What Everyone Should Know about the Golden Rule (Part II)

by contributing writer, Sally Fam

In the previous post, I pointed out how we tend to misunderstand and misapply the Golden Rule. I also offered a different interpretation of the Golden Rule claiming that it is the proper interpretation given its context. Here, I will offer more detail of the evidence supporting Jesus’s intended meaning of the Golden Rule.

If you read the following verses from Matthew 7:13–23, the interpretation I offer would make sense. For why would ‘doing to others what you want them to do to you’ be a “narrow gate”? Why, for example, would applying this interpretation of the Golden Rule be challenging to someone who desires sexual liberty? If I desire to watch porn, I would justify porn for others. I might even bless movements like LGBTQ, not out of a conviction that this is morally right, nor out of a rigorous study to the moral and social consequences of these moral choices, but out of wanting others to affirm my sexual desire vented through porn.

You might ask if Hitler would not have killed the Jews had he applied this rule. Even Hitler would think that if he were a ‘sub-human’, as he claimed the Jewish people were, that it would be OK to gas him. But he would never think of himself as a ‘sub-human’ like he thought the Jews were! In other words, the fake version of the Golden Rule is ineffective to produce the right moral decisions or a genuine moral reform towards what is true and good. Such an interpretation will find a way to justify pretty much any destructive human desire. It becomes this rule: “I affirm you, so you affirm me,” or “If I don’t like, I can justify a way to make the rule non-applicable to you.” The Biblical Jesus did not lead a life of moral anarchy, indulgences, and egoism. The moral choices Jesus took would never fit into this modern-day interpretation. For example, Jesus continuously put himself at odds with the Pharisees, and never affirmed their wrong moral choices; he judged sin and he was intolerant of it.

Did Jesus not apply the Golden Rule or do we have a false understanding of it? Most certainly, the latter.

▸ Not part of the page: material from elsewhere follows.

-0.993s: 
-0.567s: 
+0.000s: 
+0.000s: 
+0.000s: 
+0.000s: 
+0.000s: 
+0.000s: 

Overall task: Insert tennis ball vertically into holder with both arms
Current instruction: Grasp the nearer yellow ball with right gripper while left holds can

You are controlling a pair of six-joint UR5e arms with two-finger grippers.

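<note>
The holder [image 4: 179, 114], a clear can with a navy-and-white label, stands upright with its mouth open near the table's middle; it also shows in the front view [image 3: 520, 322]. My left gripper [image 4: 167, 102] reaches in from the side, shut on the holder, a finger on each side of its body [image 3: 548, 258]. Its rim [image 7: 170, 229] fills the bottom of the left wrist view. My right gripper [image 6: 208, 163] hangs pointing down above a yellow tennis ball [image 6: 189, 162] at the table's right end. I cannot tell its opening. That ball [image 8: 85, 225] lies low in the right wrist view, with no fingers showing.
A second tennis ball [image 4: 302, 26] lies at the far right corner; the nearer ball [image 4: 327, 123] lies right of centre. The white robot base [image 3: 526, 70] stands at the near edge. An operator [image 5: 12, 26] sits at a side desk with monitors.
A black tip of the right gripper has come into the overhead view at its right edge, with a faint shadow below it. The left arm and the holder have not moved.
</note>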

Jesus settles the matter by saying, “Depart from me, you lawbreakers!” This leaves little doubt as to which context the Golden Rule is applied.

But, how do we know which version of the Golden Rule is true?

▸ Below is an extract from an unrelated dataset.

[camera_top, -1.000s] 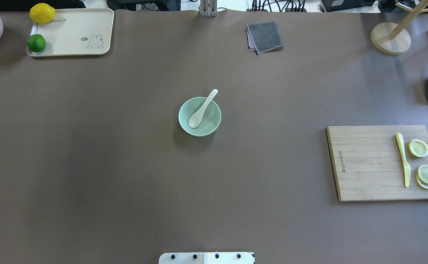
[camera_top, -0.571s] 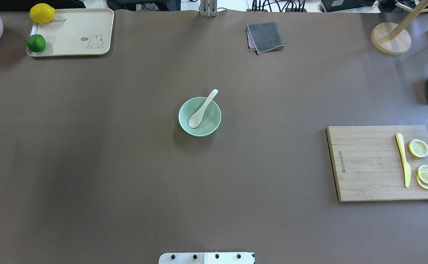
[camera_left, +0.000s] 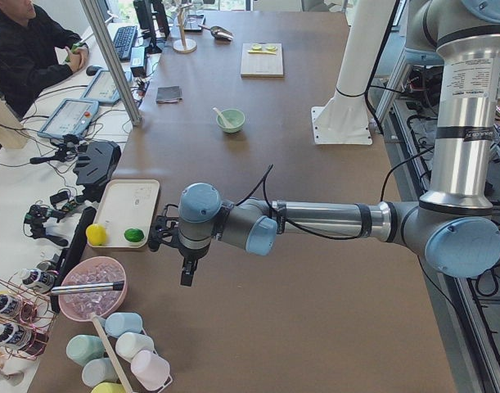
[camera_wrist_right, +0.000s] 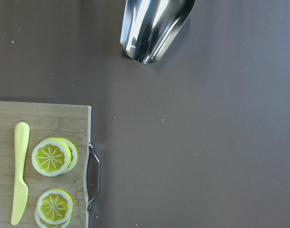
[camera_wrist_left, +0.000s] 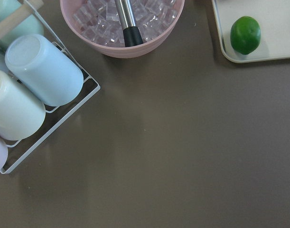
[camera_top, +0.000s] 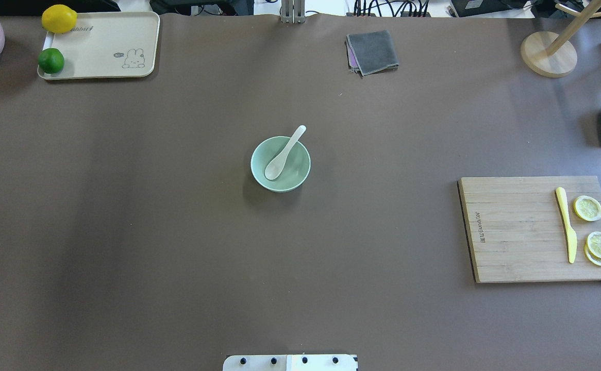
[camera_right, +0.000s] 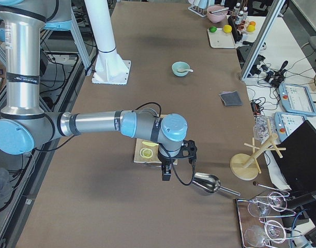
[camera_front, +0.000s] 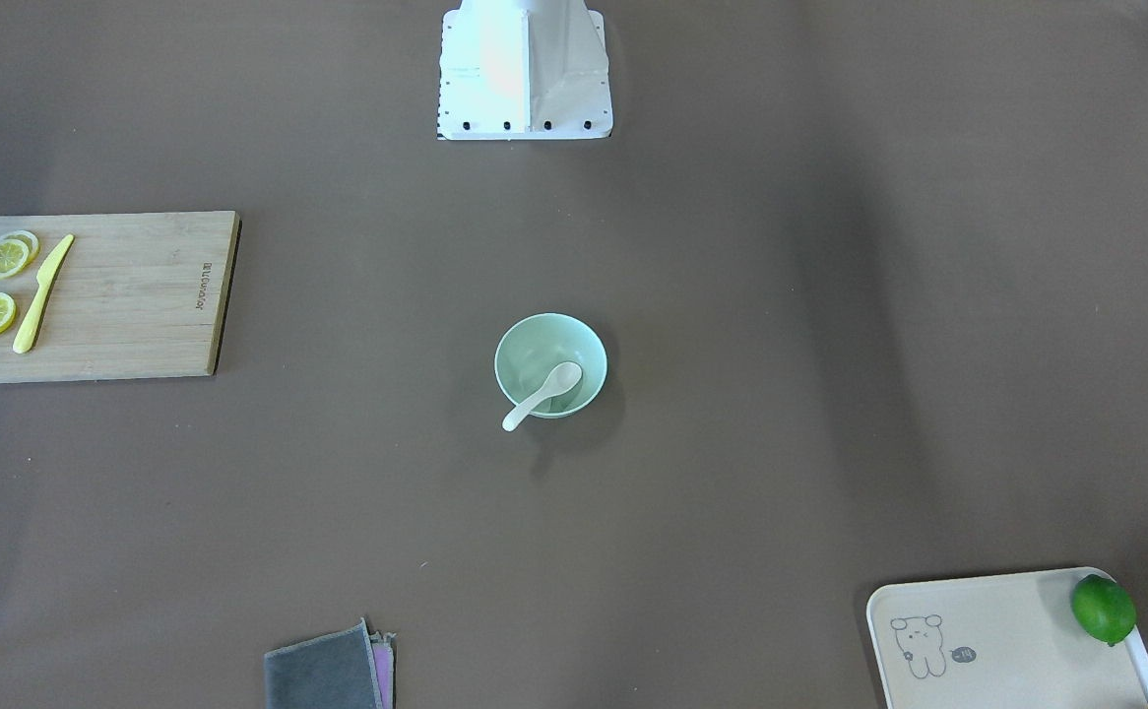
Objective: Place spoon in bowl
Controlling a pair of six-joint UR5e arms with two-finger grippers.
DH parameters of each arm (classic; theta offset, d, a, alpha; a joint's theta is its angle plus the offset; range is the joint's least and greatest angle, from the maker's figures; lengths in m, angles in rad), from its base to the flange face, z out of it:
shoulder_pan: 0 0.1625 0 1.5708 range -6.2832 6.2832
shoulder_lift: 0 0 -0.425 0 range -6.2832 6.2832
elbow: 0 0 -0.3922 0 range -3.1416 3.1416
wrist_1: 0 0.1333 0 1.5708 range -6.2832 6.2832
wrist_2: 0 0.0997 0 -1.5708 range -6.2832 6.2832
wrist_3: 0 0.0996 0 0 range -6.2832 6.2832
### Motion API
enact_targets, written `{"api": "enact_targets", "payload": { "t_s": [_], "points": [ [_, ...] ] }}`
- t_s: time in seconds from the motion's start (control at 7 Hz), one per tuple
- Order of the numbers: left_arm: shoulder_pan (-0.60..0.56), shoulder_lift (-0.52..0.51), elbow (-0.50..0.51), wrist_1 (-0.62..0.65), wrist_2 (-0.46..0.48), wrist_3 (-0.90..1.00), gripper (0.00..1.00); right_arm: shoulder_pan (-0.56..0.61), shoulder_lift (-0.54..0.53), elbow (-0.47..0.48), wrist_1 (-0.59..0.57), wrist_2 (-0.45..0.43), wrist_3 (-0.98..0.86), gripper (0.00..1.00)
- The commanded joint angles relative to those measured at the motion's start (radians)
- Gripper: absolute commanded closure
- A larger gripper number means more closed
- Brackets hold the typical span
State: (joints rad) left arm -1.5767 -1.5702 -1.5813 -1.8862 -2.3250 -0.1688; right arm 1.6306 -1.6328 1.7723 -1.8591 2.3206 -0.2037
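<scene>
Well to the left of the bowl (camera_top: 297, 173), the left gripper (camera_left: 186, 275) hangs above the table near the tray (camera_top: 99, 46) that carries a lemon (camera_top: 59, 18) and a lime (camera_top: 51, 61), and I cannot tell whether its fingers are apart or together. The spoon (camera_top: 283, 156) lies in the bowl, scoop down inside and handle leaning out over the far right rim. Well to the bowl's right, the right gripper (camera_right: 166, 174) hangs between the cutting board (camera_top: 517, 232) and a metal scoop (camera_wrist_right: 154, 28), and its fingers cannot be judged either.
</scene>
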Motion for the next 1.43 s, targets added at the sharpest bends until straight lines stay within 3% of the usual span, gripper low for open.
{"api": "enact_targets", "payload": {
  "t_s": [0.0, 1.29],
  "points": [
    [-0.003, -0.008, 0.009, 0.01, 0.002, -0.004, 0.02, -0.014, 0.045, -0.043, -0.009, 0.003, 0.01, 0.0],
    [-0.003, -0.03, 0.018, 0.01, 0.004, -0.012, 0.02, -0.014, 0.042, -0.059, -0.002, 0.011, 0.004, 0.0]
  ]
}}
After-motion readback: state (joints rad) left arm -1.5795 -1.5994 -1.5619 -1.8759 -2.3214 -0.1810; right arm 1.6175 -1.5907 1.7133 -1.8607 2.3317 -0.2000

But, how do we know which version of the Golden Rule is true? Share on X

In these same verses, Jesus gives us a litmus test. Now, how do we distinguish between true and false prophets, the spokesmen of the different worldviews?  Jesus argues that it is done by investigating the fruits of their deeds. Here, Jesus is not arguing that we can discern right from wrong moral choices by their consequences without any qualification. One could justify porn because one does not see any harm from it.  Rather, Jesus is arguing that this is how we discern false prophets from true ones. A prophet with true moral knowledge leads a life of spiritual, mental, and emotional flourishing. In contrast, a false prophet would offer a counterfeit moral knowledge that leads to individual and cultural decadence, despair, confusion, and death. In other words, the effects of a moral decision on our character will help us determine whose version of moral codes is correct. In practical terms, look at the moral hero of different worldviews, for example, Mother Teresa and Hitler. Mother Teresa best represents the moral hero of Christianity; Hitler set his own standards of morality and ended up being no one’s hero. Based on those worldview “spokespersons,” ask yourself whose view you want to reflect?

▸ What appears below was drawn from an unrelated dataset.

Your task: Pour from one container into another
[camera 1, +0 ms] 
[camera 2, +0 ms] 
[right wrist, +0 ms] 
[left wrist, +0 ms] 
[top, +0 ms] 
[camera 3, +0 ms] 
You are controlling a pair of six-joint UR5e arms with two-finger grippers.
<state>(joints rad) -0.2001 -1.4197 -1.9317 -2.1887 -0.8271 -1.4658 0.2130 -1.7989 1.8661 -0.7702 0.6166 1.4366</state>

Sadly, those who are deeply saturated with corruption of morality are rarely capable of seeing negative consequences of their actions. To the horror of many, we’re at a point in history where some are having a tough time explaining why Hitler was objectively morally wrong. This is a tragic reflection of relativism, which is the doctrine that knowledge, truth, and morality exist in relation to culture, society, or historical context, and are not absolute.

Christian liberty, as summarized in Jesus’s Golden Rule, is to freely want what God wants, not to enact what our sinful desires impose on our will. There is no other way to want what God wants but to enter through the narrow gate. That gate has a name on it: Jesus Christ.